How OCSA Standards Compare to the Voluntary Code

The DCMS Voluntary Code sets an important baseline for fair and transparent prize competitions. OCSA supports the Code fully — but certification requires operators to meet higher, clearer and more enforceable standards.

Below is a direct comparison.

Transparency & Information

Voluntary Code requires:

  • Clear information on prizes, dates and ticket numbers

  • Key terms presented prominently

OCSA requires:

  • Full prize disclosure including faults, provenance and roadworthiness (vehicles must be MOT’d and legal)
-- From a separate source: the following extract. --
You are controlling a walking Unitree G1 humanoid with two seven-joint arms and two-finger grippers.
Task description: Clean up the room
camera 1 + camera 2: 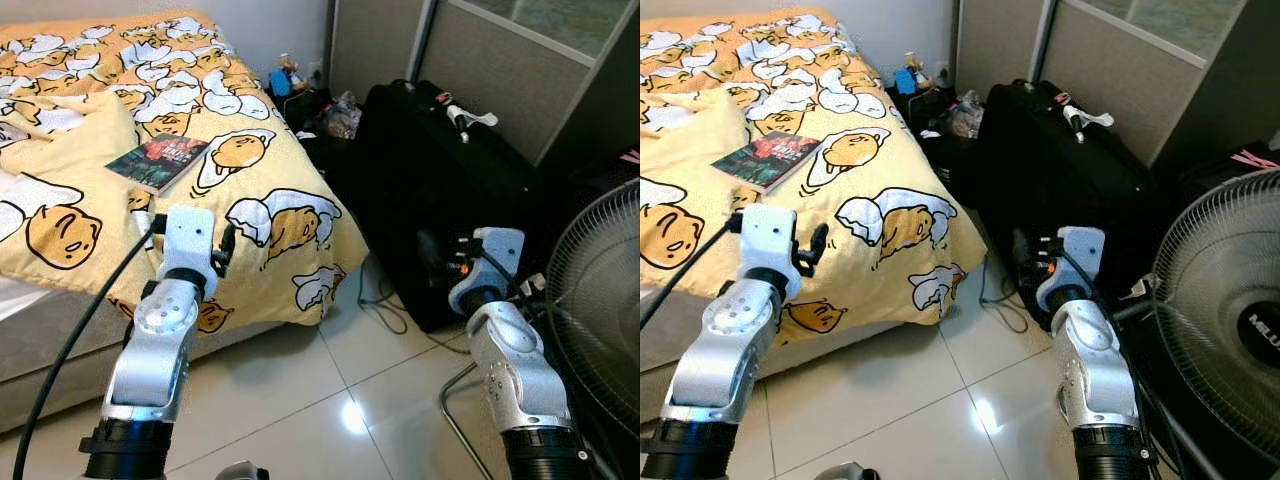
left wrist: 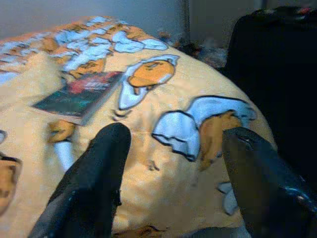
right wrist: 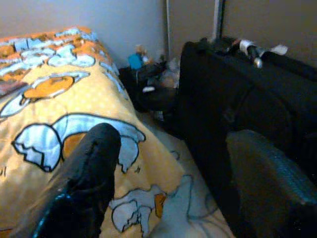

  • Mandatory clarity on prize ownership, cash alternatives and restrictions

  • Impossible to hide key terms — they must appear before checkout

  • Historical change-log: operators must keep a record of updates to prize or draw details

Free Entry Route

Voluntary Code requires:

  • Genuine, fair, clearly presented free entry route

  • Equal treatment to paid entries

OCSA requires:

  • Free entry route must be as easy as paid entry

  • Free entries must be included in the same draw pool file

  • Operators must publish free-entry volume statistics in audit logs

  • Free entry route must remain available for the full paid-entry duration, no exceptions

Advertising & Player Safety

Voluntary Code requires:

  • No misleading claims

  • Responsible targeting

  • No youth-orientated visuals

OCSA requires:

  • Ban on cartoon graphics, gambling-like UI, loot-box aesthetics, or stylised animations aimed at younger audiences

  • No “FOMO” pressure messages (e.g. fake countdowns or misleading urgency indicators)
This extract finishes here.